# What is the perfect crime



## silvertonebetty (Jan 4, 2015)

So I was wondering what exactly is the perfect crime. I always wonder is it not getting caught or being caught but never identified.

I heard of a guy robbing a bank then high jacking a airplane and jumping out and the never found him or the money.

The other one is the “ mad trapper” who travelled into the Yukon via the rat river. Everyone thought he was local’s cousin Albert Johnson . Only for Albert’s cousin getting back and saying “ he’s not Albert “
The mad trapper if I recall killed something like 5 Mounties only to be caught and killed. All they had to identify him was a wanted poster without a name. I watched a documentary a few years back and they dug him up for DNA purposes but there was no matches that showed up, so they still have no clue who he was after 89 years .


Sent from my iPhone using Tapatalk


----------



## JBFairthorne (Oct 11, 2014)

The perfect crime would immediately become imperfect if you were to talk about it on a guitar forum.

I think the airplane guy you were referring to was probably D. B. Cooper.


----------



## Paul Running (Apr 12, 2020)

I've heard of a few near perfect crimes...what would be the criteria for the perfect crime? I was always fascinated with the stop watch gang and some of the jobs they pulled off.
Zodiac crimes?


----------



## oldjoat (Apr 4, 2019)

lots of perfect crimes were (are) committed each day ... you never hear about them OR they never catch the criminal.

especially in "big business" and "governments" around the world ... hard to procecute if you can't be charged or be held personally accountable.

or they were the perfect crime in the past , but those responsible are long dead and gone.


----------



## BlueRocker (Jan 5, 2020)

This one seems appropriate

Guitar I was selling turned out to be stolen -- any advice?


----------



## sharp_guy (Dec 21, 2020)

The perfect crime is this 😂


----------



## cheezyridr (Jun 8, 2009)

the perfect crime, is taxes


----------



## Budda (May 29, 2007)

Industry.


----------



## guitarman2 (Aug 25, 2006)

In order to qualify for "perfect crime" status you must first become a politician.


----------



## Electraglide (Jan 24, 2010)

silvertonebetty said:


> So I was wondering what exactly is the perfect crime.

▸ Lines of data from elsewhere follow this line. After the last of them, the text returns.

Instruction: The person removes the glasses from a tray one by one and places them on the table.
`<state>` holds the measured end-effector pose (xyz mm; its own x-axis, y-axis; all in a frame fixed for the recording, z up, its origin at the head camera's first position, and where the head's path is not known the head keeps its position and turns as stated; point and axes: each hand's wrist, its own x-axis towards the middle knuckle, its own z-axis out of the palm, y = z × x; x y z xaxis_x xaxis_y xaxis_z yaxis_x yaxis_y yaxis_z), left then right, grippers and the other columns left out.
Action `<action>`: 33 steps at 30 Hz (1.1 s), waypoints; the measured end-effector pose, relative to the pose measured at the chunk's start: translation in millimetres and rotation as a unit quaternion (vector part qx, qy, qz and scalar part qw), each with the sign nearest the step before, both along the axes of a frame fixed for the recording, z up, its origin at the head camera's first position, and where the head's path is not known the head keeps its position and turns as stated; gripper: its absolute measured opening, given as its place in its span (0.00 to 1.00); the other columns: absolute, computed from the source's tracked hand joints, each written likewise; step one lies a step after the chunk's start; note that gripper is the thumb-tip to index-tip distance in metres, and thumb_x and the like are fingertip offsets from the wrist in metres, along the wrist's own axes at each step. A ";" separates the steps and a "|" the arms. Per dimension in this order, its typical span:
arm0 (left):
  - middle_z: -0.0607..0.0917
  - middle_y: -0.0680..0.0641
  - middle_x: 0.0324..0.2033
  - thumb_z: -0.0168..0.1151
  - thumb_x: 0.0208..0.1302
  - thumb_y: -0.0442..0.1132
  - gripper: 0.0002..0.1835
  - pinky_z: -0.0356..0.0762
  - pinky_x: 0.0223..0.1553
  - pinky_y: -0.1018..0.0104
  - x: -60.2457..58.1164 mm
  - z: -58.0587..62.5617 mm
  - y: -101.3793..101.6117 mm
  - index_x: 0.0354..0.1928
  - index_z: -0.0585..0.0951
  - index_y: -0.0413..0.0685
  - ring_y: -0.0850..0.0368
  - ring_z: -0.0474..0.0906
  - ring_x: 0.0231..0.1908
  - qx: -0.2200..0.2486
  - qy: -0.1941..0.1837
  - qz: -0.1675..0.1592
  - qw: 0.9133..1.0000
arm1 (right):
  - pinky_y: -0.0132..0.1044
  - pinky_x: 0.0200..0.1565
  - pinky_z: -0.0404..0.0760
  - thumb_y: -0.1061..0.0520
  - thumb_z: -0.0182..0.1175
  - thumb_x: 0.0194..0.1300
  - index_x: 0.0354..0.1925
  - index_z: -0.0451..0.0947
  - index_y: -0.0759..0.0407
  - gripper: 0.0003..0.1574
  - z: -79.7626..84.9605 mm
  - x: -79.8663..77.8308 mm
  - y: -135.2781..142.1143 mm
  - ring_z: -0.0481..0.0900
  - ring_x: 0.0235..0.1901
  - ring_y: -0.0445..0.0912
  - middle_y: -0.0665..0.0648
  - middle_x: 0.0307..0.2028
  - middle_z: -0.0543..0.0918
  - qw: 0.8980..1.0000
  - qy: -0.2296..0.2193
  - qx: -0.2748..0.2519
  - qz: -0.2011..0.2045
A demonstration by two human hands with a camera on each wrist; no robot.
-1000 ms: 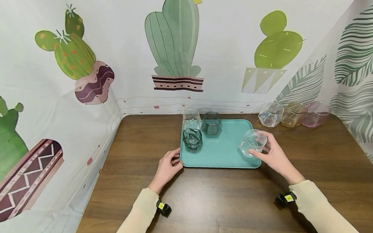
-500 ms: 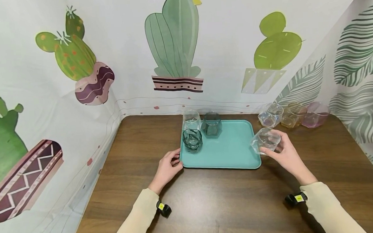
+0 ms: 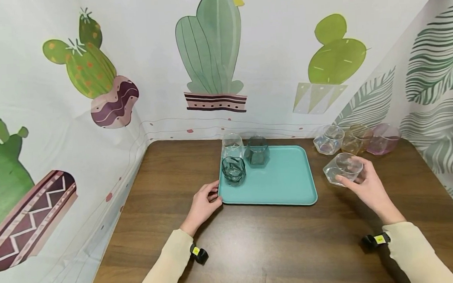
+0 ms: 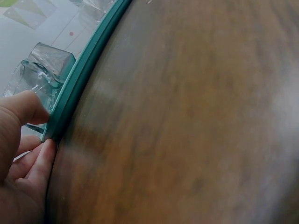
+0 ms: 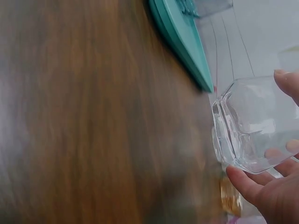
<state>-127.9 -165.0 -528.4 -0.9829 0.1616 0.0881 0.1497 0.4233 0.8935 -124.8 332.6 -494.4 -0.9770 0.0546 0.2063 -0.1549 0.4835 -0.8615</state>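
A clear faceted glass point(image 3: 342, 169) is tilted in my right hand point(image 3: 370, 189), over the table to the right of the teal tray point(image 3: 279, 194). Thumb and fingers grip its sides in the right wrist view, its thick base point(image 5: 226, 135) pointing left. My left hand point(image 3: 203, 204) pinches the tray's near left corner, thumb above the rim point(image 4: 77, 88) and fingers against its outer side. On the tray's left part stand a clear tumbler point(image 3: 232, 144), a dark grey glass point(image 3: 258, 152) and a dark green wavy glass point(image 3: 233, 171), close together.
At the back right, an iridescent clear glass point(image 3: 329, 140), an amber glass point(image 3: 356, 140) and a pink glass point(image 3: 383, 139) form a row on the wooden table point(image 3: 262, 246). Behind it hangs a cactus-print cloth point(image 3: 272, 70).
My right hand has carried the clear glass rightward, from over the tray's right side to beyond its edge. The left hand and the tray stay in place.
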 end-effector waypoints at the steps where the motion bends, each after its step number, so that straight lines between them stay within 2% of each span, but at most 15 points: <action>1: 0.82 0.39 0.56 0.66 0.62 0.26 0.30 0.86 0.56 0.66 -0.1 0.0 0.0 0.68 0.77 0.36 0.47 0.81 0.55 0.000 0.000 0.000 1.000 | 0.12 0.47 0.76 0.67 0.69 0.67 0.73 0.52 0.72 0.48 0.3 -0.4 3.2 0.73 0.50 0.24 0.64 0.63 0.66 1.000 -0.003 0.003 -0.004; 7: 0.82 0.39 0.56 0.66 0.62 0.26 0.30 0.85 0.56 0.66 -0.6 0.7 -0.2 0.69 0.77 0.37 0.47 0.81 0.55 -0.002 -0.009 -0.001 1.000 | 0.10 0.44 0.74 0.65 0.69 0.67 0.74 0.50 0.73 0.49 1.6 -1.5 19.2 0.70 0.47 0.21 0.69 0.64 0.64 0.999 -0.010 0.028 -0.023; 15: 0.82 0.39 0.56 0.66 0.62 0.26 0.30 0.85 0.56 0.67 -1.1 -0.6 0.2 0.68 0.77 0.37 0.47 0.81 0.55 -0.003 -0.008 0.001 1.000 | 0.12 0.35 0.75 0.61 0.69 0.67 0.73 0.50 0.76 0.50 1.5 -4.9 35.4 0.70 0.41 0.22 0.74 0.63 0.66 0.997 -0.015 0.041 -0.056; 22: 0.82 0.39 0.56 0.65 0.61 0.26 0.31 0.85 0.56 0.66 -1.3 -4.9 -0.3 0.68 0.77 0.36 0.45 0.81 0.56 0.001 0.008 -0.003 1.000 | 0.14 0.30 0.70 0.55 0.70 0.68 0.73 0.53 0.75 0.50 0.5 -6.3 45.9 0.66 0.39 0.31 0.73 0.62 0.64 0.993 -0.018 0.075 -0.086; 33: 0.82 0.40 0.56 0.66 0.61 0.26 0.30 0.86 0.56 0.63 -1.6 -5.8 -1.5 0.68 0.78 0.37 0.46 0.81 0.55 0.006 0.011 -0.004 1.000 | 0.16 0.28 0.72 0.53 0.69 0.68 0.74 0.51 0.75 0.52 -1.4 -14.3 60.3 0.67 0.38 0.29 0.71 0.63 0.65 0.991 -0.039 0.074 -0.106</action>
<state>-129.5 -166.4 -534.2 -0.9793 0.1686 0.1121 0.1733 0.4117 0.8947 -139.1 392.9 -495.8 -0.9600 0.2356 0.1514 0.0286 0.6202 -0.7839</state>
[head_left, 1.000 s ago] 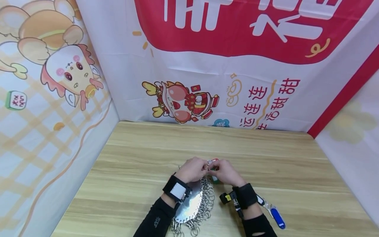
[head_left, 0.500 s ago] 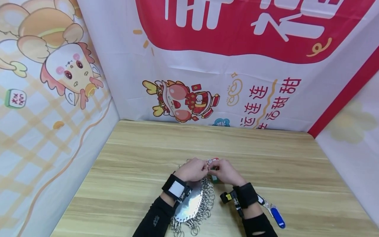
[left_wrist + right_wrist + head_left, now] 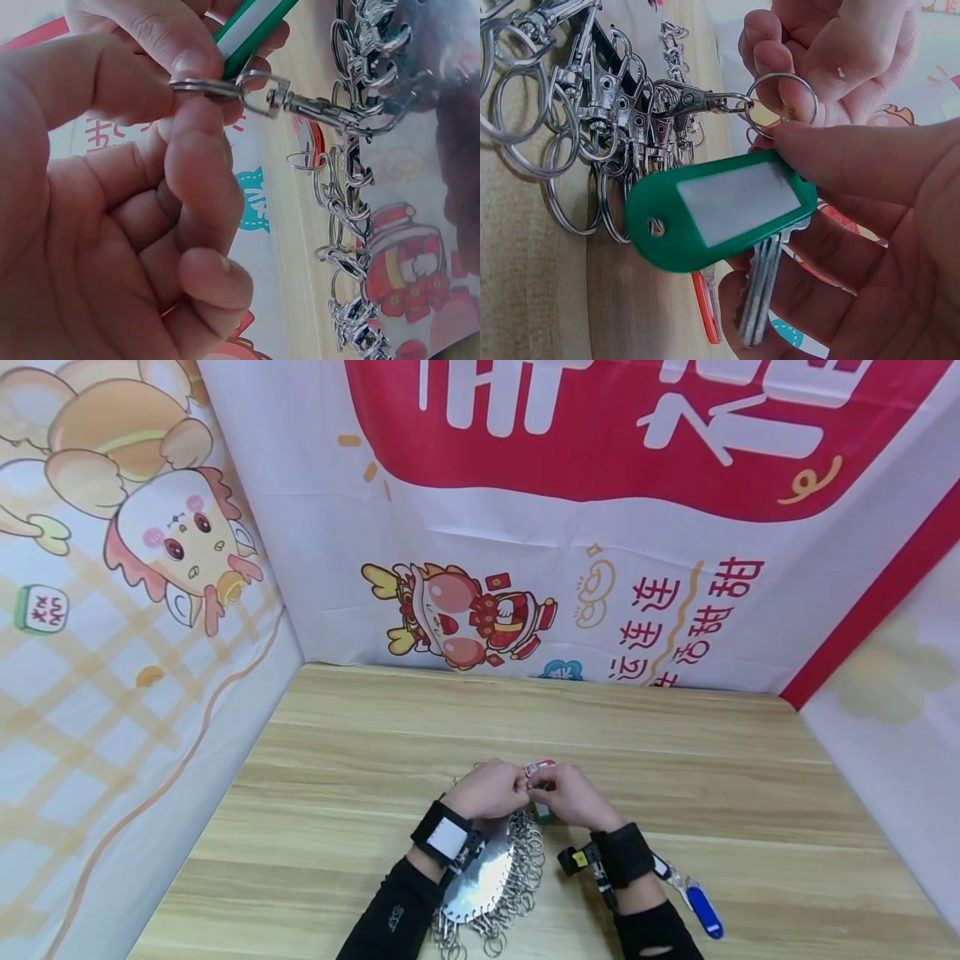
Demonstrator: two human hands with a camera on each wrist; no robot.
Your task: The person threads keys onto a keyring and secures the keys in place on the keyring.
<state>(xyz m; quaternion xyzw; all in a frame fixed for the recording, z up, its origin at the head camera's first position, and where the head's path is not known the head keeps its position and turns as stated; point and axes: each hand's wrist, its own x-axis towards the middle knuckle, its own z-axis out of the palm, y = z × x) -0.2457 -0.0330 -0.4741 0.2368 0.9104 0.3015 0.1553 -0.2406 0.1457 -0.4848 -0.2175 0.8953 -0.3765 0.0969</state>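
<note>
The left hand (image 3: 491, 789) pinches a ring (image 3: 229, 88) clipped to the metal plate (image 3: 480, 881); the right hand (image 3: 579, 797) grips a green tag (image 3: 739, 202) with a key (image 3: 761, 292) just beside it. A stiff ring could spring loose, knocking the tag down; threading I can't make out.

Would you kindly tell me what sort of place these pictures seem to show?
Probably an indoor booth set up for recording handwork, judging by the wood-grain table, the printed sheets around it on three sides, and the small cameras strapped to the person's wrists.
</note>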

I always wonder is it not getting caught or being caught but never identified.
> 
> I heard of a guy robbing a bank then high jacking a airplane and jumping out and the never found him or the money.
> 
> ...


They haven't found DB Cooper yet but did find some of the money. He didn't rob a bank, just hijacked the plane. He'd be around 90 now if he lived. They did catch Richard Floyd McCoy and got all the money back. The Mad Trapper didn't survive and they figure DB didn't either. That would be part of your perfect crime, to do it and walk away from it a free man....or, to commit the crime and when you get out of jail, reap your rewards. 









On the gold market right now that coin would be worth almost $7 mil. as gold.


----------



## knight_yyz (Mar 14, 2015)

In the movie Fracture, Anthony Hopkins character comes pretty darned close. Kills his wife with a cop's gun.


----------



## silvertonebetty (Jan 4, 2015)

Electraglide said:


> They haven't found DB Cooper yet but did find some of the money. He didn't rob a bank, just hijacked the plane. He'd be around 90 now if he lived. They did catch Richard Floyd McCoy and got all the money back. The Mad Trapper didn't survive and they figure DB didn't either. That would be part of your perfect crime, to do it and walk away from it a free man....or, to commit the crime and when you get out of jail, reap your rewards.
> 
> View attachment 354403
> 
> On the gold market right now that coin would be worth almost $7 mil. as gold.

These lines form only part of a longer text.